Electronic Literature is a loaded and slippery category. It is rather dryly defined by the Electronic Literature Organization (what other art form needs a governing body?) as “works with important literary aspects that take advantage of the capabilities and contexts provided by the stand-alone or networked computer.” Does this mean everything or nothing?

If there’s one person who knows the ins and outs of e-Lit as a category and an institution, it’s J. R. Carpenter. The Canadian artist, writer, performer – and myriad other titles – first logged onto the internet in November 1993, and has been deeply invested in making work both online and off ever since. This work floats across all mediums: zines, novels, hypertext fictions and performances, all referencing and circling back on each other.

In February 2013, writer Elvia Wilk took part in a writing residency at the Banff Center called In(ter)ventions: Literary Practice at the Edge, a yearly program where J. R. is a member of faculty. Banff is also an important place in the development of J. R.’s work; it was during a 1995 residency there that she made her first hypertext project. Recently Elvia and J. R. caught up with each other in London to re-hash many of the issues they talked about while together at Banff – dissecting various (misleading) terms in the e-Lit field, going over projects both new and old, discussing code as performance writing, and ending up on a chain of imaginary islands.

Pull Quotes

EW: Code writing is a performance in which the text performs itself very literally.

JRC: It’s a great methodology to apply to something like digital literature, because you’ve got so many different processes happening at once.
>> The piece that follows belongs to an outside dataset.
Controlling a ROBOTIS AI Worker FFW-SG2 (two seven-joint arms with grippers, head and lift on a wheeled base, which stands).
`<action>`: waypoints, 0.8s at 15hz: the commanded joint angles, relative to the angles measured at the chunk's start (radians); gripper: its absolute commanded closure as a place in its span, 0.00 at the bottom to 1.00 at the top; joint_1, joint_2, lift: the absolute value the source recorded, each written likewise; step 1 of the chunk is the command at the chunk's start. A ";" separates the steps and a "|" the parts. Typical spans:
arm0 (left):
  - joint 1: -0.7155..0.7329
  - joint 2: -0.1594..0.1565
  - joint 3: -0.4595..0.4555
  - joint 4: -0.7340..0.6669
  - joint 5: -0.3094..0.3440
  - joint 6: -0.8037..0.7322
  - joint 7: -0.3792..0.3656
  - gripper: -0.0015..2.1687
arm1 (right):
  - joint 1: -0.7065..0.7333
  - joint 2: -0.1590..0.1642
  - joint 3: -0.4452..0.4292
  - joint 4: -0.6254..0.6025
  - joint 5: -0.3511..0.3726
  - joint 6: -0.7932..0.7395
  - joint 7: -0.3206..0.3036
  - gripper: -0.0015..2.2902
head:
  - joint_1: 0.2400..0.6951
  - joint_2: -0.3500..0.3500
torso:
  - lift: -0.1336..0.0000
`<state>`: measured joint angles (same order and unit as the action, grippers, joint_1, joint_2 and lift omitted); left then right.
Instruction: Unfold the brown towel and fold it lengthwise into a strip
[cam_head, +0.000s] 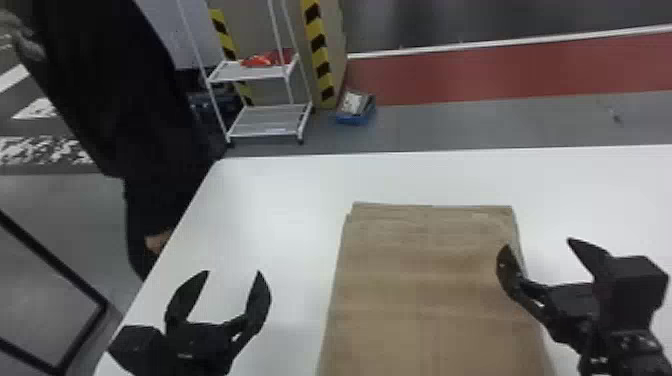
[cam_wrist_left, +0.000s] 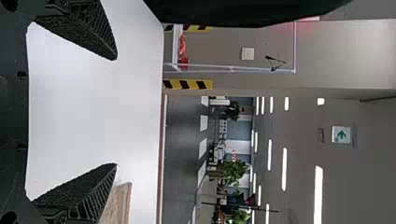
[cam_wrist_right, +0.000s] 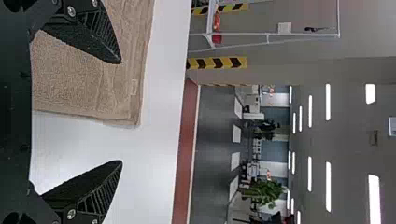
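The brown towel (cam_head: 430, 285) lay flat, seemingly doubled, the strip yet unmade; left tool (cam_head: 233, 272) and right tool (cam_head: 538, 242) gaped empty.

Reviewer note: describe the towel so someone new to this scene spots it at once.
Find the white table in the head view. Right of the left gripper, a flat, folded brown towel runs toward the robot, with a small pale tag near its far right corner. Its soft brown cloth sets it apart from the hard black grippers.
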<state>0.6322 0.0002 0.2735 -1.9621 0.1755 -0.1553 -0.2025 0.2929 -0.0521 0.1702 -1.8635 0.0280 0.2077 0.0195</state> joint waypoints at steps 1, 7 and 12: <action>-0.015 0.001 -0.002 0.011 0.001 0.010 -0.005 0.02 | -0.100 0.000 -0.004 0.084 -0.033 0.049 0.011 0.05 | 1.00 0.87 | 0.09; -0.062 0.014 -0.030 0.042 -0.005 0.053 -0.006 0.02 | -0.305 0.000 -0.004 0.307 -0.063 0.077 0.059 0.05 | 1.00 0.83 | 0.09; -0.092 0.024 -0.045 0.051 -0.011 0.081 -0.009 0.02 | -0.383 0.003 -0.001 0.426 -0.062 0.083 0.099 0.06 | 1.00 0.80 | 0.09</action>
<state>0.5477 0.0216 0.2348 -1.9151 0.1653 -0.0791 -0.2115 -0.0745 -0.0498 0.1671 -1.4664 -0.0334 0.2898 0.1128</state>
N. Katherine Hayles talks about the digital text as being “event-ialized.” I contact a server, and that server contacts another server somewhere, which sends something back, and then the source code performs in the browser, which calls on various aspects of the CPU to make activity happen…so it’s not just one text, it’s a text that’s distributed through what Deleuze & Guattari would call a “machinic assemblage.” This is how I think of the computer-generated texts and code narratives in my work.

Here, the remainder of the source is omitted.